President of China Writers Association
- Incumbent
- Assumed office March 2025
- Preceded by: Tie Ning

Personal details
- Born: August 1964 (age 61) Zibo County, Shandong, China
- Party: Chinese Communist Party
- Alma mater: Shandong University of Technology

Chinese name
- Simplified Chinese: 张宏森
- Traditional Chinese: 張宏森

Standard Mandarin
- Hanyu Pinyin: Zhāng Hóngsēn

= Zhang Hongsen =

Chinese writer and politician

Zhang Hongsen (张宏森; born August 1964) is a Chinese writer and politician, currently serving as president of the China Writers Association since March 2025.

He was a representative of the 19th National Congress of the Chinese Communist Party. He is a representative of the 20th National Congress of the Chinese Communist Party and a member of the 20th Central Committee of the Chinese Communist Party.

==Early life and education==
Zhang was born in Zibo County (now Zibo), Shandong, in August 1964, and graduated from Zibo Normal School (now Shandong University of Technology).

==Political career==
Zhang was a writer and editor in Shandong Zibo Federation of Literary and Art Circles in 1983, and was promoted to vice president in 1994. Zhang joined the Chinese Communist Party (CCP) in December 1988. In 1997, he became director of Film and Television Department of Shandong Film and Television Production Center, and rose to become deputy director of the center next year.

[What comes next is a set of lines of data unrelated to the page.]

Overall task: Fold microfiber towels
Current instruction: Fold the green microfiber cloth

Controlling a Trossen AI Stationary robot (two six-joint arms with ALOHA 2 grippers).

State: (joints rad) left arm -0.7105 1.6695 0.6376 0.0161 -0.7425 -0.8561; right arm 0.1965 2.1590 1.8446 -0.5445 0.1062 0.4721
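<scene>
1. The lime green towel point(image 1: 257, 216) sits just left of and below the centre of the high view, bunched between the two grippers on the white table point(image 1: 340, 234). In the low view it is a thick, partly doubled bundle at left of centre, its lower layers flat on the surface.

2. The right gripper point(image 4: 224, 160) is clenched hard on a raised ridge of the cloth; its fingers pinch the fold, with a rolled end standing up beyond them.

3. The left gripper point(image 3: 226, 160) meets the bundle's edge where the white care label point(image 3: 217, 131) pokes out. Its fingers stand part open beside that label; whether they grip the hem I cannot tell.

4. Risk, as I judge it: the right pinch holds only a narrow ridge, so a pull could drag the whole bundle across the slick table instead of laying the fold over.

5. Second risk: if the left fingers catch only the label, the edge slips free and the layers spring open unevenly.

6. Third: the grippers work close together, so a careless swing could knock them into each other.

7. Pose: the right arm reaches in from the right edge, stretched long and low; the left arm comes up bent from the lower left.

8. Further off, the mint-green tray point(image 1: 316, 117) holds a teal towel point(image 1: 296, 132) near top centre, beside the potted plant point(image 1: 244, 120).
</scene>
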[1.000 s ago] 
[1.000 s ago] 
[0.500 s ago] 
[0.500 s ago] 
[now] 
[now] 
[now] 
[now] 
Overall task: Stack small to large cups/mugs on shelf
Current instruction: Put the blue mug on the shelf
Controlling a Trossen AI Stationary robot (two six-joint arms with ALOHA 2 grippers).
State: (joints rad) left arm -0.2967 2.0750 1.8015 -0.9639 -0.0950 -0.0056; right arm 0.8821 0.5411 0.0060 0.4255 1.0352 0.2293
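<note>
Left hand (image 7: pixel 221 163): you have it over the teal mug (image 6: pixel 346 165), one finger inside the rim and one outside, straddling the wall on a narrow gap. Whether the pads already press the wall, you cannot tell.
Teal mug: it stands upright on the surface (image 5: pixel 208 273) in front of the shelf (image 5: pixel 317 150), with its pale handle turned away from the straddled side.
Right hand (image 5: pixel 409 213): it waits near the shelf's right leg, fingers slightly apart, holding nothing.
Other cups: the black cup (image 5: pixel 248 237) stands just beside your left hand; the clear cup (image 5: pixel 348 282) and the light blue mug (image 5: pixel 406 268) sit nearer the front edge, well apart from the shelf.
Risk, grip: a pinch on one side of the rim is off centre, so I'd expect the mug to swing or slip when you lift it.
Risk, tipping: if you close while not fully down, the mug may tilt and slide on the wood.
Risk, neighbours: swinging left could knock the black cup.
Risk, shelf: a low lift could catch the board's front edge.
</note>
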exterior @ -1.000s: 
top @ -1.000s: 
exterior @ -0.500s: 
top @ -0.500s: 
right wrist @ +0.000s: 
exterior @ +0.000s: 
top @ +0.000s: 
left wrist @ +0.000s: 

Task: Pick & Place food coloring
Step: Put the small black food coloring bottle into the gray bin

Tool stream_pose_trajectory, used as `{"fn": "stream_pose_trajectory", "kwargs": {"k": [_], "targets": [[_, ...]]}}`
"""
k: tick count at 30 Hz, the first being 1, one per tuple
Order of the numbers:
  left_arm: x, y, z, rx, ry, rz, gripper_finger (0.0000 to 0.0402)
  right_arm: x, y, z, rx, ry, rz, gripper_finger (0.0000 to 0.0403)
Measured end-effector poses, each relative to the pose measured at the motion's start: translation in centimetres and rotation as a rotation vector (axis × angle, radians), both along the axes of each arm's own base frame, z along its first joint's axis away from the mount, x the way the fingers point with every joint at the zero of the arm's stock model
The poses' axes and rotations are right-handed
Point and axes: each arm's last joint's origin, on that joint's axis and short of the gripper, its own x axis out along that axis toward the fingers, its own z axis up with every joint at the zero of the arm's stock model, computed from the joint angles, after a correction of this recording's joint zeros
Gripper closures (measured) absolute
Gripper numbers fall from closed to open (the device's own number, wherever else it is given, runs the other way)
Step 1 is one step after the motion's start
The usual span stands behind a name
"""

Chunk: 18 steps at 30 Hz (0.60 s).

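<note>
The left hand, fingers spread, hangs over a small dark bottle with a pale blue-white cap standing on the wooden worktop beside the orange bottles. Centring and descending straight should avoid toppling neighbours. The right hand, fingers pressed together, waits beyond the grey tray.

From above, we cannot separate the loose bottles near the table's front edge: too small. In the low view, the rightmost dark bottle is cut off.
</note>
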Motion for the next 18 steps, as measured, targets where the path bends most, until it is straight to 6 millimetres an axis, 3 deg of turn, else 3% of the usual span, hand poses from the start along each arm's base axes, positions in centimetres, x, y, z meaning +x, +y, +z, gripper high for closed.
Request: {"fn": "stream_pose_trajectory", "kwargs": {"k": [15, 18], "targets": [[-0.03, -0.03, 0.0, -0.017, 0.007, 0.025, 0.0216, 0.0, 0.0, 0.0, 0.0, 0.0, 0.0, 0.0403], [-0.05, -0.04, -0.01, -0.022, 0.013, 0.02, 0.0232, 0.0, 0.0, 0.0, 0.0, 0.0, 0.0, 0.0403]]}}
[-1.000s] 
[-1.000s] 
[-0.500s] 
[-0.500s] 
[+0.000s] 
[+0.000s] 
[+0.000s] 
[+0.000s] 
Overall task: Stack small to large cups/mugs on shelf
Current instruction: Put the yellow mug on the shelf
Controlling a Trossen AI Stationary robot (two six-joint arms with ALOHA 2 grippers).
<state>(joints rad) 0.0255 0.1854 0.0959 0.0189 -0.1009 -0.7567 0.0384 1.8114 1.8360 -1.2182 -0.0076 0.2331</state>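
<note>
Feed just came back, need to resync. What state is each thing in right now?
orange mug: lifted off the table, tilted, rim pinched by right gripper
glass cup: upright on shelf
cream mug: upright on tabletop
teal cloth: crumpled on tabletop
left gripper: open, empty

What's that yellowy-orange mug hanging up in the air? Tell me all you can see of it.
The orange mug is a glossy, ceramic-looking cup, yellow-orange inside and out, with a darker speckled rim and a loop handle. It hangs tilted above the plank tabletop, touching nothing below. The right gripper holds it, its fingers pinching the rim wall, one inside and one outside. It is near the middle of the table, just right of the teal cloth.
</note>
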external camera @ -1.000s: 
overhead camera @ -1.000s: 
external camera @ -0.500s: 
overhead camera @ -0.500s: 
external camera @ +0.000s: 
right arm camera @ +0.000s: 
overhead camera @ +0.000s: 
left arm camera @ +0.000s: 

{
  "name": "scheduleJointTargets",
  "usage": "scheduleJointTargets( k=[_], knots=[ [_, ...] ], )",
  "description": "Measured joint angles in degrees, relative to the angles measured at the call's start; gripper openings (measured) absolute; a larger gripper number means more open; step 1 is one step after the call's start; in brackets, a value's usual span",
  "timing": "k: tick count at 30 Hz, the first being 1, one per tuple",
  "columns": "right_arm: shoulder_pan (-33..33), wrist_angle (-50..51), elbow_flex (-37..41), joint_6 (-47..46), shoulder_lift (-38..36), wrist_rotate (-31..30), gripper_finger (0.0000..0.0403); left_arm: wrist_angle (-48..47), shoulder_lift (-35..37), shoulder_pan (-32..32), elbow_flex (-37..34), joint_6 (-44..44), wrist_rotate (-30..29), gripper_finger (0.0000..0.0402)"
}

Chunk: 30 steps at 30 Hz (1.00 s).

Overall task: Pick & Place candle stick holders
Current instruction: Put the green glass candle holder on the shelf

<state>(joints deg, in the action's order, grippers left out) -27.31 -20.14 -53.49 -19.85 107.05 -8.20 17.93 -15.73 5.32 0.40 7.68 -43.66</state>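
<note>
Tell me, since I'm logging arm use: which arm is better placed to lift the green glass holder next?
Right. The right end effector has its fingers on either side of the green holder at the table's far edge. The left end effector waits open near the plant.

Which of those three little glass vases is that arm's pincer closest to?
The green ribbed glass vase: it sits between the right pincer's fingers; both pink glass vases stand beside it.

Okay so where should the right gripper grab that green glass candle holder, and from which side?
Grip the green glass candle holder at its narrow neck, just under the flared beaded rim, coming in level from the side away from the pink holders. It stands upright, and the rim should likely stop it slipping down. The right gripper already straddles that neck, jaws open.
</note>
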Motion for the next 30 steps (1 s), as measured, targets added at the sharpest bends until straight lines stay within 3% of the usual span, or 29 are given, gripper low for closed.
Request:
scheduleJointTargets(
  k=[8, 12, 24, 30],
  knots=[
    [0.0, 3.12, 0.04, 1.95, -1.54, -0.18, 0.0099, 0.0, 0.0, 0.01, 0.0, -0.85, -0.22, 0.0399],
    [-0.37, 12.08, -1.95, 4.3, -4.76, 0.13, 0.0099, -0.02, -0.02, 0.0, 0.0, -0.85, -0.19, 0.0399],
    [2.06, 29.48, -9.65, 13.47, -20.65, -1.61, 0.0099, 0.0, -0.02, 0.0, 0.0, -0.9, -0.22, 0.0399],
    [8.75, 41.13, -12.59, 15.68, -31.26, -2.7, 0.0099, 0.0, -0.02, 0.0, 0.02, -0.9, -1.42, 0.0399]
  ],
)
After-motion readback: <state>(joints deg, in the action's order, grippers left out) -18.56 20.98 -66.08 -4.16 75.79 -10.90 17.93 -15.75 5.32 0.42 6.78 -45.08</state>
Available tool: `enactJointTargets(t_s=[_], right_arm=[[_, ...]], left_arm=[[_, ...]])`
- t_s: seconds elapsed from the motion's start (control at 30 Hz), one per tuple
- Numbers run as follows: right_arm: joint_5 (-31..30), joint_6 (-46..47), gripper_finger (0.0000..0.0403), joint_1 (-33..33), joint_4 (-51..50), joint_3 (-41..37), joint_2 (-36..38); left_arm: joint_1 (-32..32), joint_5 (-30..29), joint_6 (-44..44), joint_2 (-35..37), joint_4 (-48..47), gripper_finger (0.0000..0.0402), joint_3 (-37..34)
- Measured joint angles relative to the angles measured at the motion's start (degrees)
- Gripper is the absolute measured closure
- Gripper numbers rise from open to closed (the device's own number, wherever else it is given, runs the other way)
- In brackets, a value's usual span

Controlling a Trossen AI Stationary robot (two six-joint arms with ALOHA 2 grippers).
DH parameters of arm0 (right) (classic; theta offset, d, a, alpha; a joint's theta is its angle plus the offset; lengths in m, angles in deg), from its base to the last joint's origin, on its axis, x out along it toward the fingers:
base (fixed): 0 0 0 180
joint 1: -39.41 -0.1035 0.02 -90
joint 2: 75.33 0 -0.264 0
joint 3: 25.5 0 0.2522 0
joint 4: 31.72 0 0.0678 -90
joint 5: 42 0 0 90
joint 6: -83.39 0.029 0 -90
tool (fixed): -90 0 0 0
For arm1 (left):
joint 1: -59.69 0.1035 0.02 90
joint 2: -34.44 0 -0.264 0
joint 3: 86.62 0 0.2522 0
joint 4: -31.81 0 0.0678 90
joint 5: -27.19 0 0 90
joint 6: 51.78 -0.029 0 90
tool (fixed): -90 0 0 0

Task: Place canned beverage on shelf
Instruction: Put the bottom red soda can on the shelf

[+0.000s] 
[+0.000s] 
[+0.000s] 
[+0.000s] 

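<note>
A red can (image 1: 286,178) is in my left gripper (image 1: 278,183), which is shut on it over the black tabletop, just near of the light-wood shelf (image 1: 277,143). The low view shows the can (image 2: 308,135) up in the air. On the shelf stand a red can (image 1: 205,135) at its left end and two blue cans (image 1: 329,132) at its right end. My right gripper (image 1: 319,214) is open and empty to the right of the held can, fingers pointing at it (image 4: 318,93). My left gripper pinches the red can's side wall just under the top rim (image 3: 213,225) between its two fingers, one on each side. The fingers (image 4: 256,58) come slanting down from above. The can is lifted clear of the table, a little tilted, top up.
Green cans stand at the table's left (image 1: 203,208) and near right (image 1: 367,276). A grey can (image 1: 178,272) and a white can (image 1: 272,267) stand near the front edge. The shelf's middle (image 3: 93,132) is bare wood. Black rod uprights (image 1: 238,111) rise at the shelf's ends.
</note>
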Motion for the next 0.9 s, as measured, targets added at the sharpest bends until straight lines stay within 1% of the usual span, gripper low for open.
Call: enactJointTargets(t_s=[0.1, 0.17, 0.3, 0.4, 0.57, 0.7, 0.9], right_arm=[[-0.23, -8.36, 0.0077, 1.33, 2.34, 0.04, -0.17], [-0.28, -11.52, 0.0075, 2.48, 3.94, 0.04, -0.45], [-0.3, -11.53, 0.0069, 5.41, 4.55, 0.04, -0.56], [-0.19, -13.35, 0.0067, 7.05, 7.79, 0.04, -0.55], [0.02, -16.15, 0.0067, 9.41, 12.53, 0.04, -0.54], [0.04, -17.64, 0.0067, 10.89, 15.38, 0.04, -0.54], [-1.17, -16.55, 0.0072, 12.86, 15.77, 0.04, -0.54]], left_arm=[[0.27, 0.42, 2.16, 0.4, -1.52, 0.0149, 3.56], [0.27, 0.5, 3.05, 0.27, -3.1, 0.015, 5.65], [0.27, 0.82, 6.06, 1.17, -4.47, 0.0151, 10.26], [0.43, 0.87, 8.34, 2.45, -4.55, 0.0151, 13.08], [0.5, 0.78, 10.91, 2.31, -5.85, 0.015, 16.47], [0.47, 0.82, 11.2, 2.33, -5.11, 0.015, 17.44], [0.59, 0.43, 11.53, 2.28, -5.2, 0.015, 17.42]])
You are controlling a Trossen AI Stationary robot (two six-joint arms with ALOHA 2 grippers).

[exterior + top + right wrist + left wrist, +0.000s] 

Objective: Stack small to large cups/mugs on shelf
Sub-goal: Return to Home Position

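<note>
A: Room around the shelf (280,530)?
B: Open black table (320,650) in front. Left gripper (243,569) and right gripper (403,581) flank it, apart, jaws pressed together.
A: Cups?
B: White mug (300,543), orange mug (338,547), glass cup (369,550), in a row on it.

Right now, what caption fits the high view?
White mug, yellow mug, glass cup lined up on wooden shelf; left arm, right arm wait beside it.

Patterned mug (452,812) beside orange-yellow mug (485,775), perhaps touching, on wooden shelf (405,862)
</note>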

In 2003, Zhang became deputy director of the Film Administration Bureau of the State Administration of Radio, Film, and Television (now National Radio and Television Administration), rising to director in 2013. In 2013, the General Administration of Press and Publication and State Administration of Radio, Film and Television merged to form the State Administration of Press, Publication, Radio, Film and Television (now National Radio and Television Administration), where he was elevated to its deputy director in 2017.

Zhang was appointed head of the Publicity Department of the CCP Hunan Provincial Committee in 2019 and was admitted to member of the Standing Committee of the CCP Hunan Provincial Committee, the province's top authority.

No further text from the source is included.